Exercise brief:
All the data below goes into the copy word for word, but the pictures don't.
-------- Source material --------
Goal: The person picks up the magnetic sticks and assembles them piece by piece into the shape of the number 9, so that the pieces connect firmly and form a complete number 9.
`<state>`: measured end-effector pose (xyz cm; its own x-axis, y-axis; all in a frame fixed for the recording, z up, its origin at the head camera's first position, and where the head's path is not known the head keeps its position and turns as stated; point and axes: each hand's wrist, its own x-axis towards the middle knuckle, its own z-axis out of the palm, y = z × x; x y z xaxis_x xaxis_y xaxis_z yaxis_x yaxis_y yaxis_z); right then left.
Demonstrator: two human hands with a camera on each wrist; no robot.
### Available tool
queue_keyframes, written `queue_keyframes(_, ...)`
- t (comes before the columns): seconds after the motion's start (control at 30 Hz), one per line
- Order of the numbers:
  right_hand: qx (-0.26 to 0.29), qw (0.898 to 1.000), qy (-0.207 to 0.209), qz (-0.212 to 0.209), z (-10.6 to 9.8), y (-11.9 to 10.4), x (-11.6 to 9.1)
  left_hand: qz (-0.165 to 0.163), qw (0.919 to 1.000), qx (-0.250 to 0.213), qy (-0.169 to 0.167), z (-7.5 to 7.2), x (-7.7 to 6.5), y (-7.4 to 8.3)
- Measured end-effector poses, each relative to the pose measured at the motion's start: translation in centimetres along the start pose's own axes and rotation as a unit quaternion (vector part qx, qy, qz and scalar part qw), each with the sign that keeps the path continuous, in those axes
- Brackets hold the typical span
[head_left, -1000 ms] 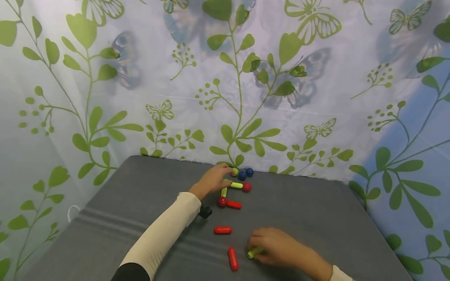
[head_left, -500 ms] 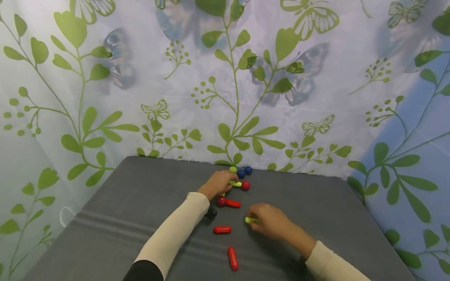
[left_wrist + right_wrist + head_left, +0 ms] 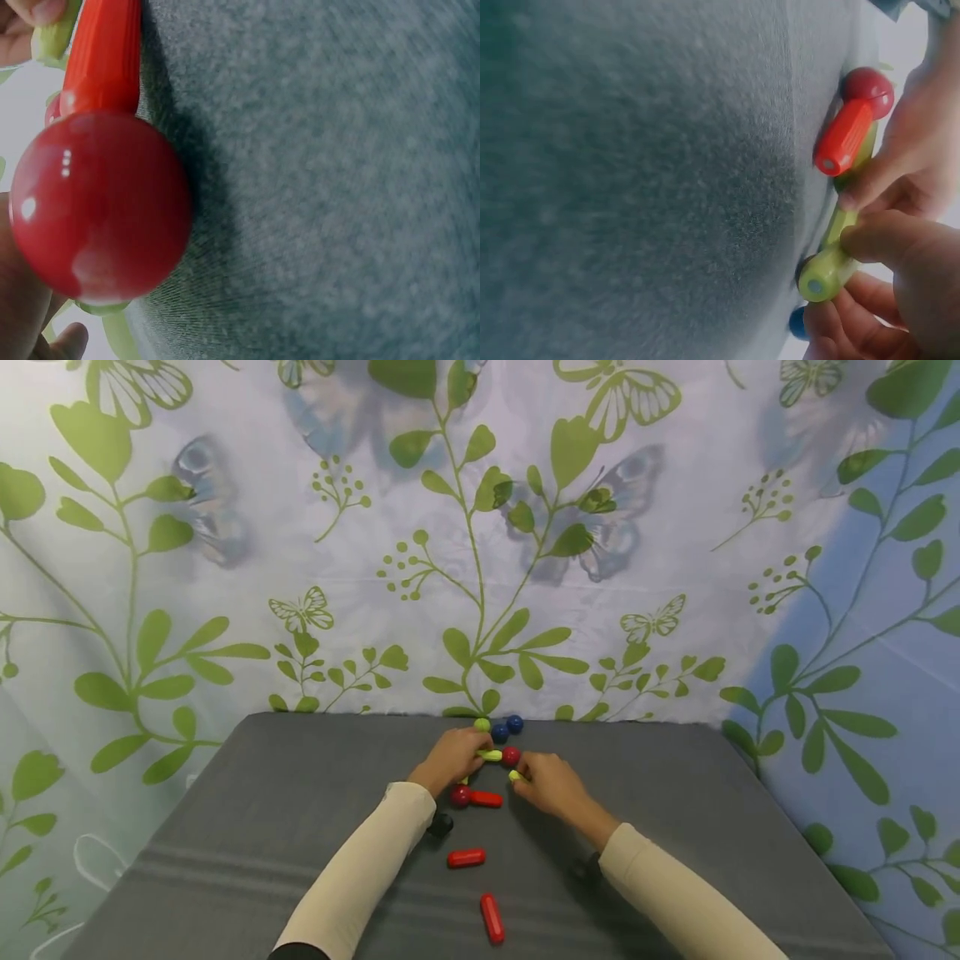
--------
Response:
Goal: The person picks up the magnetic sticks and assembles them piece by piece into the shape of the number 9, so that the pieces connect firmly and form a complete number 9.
`<state>`: measured end-effector pose (xyz cm; its own x-axis, y-axis; all in a frame fixed for the recording, z up, its origin at the head camera's first position, and where the head's path is not known the head keeps its position and turns as stated; point and axes: each hand's wrist, its own x-axis towards the middle knuckle, its own z-axis out of the palm, y = z × x; x y z xaxis_x xaxis_y xaxis_z yaxis_x yaxis_y yaxis_z); right then left.
Demonstrator: two human hands with a camera on each wrist; no robot.
### Available tool
queue_keyframes, written `queue_keyframes(_, ...)`
- t (comes before the columns): seconds after the motion's start (control at 30 Hz), one per line
- Order of the numbers:
  right_hand: qx (-0.26 to 0.29), qw (0.898 to 1.000), qy (-0.207 to 0.209), qz (-0.212 to 0.209), z (-10.6 to 9.8), y (-11.9 to 10.4), x (-11.6 to 9.1)
  left_hand: qz (-0.165 to 0.163), qw (0.919 to 1.000), qx (-0.250 to 0.213), qy (-0.169 to 0.167), z (-7.5 to 7.2), x (-7.7 to 6.5), y (-7.4 to 8.3)
- Measured end-effector poses, each relative to the pose measured at the motion's start: translation in centimetres along the start pose's own axes and rotation as a unit quaternion (vector part qx, qy, qz and scalar part qw), each with the sign that keeps the path continuous, in those axes
- Brackets hold the typical span
[head_left, -1000 ms] 
[head_left, -500 ms] 
[left_wrist + right_wrist + head_left, +0 ms] 

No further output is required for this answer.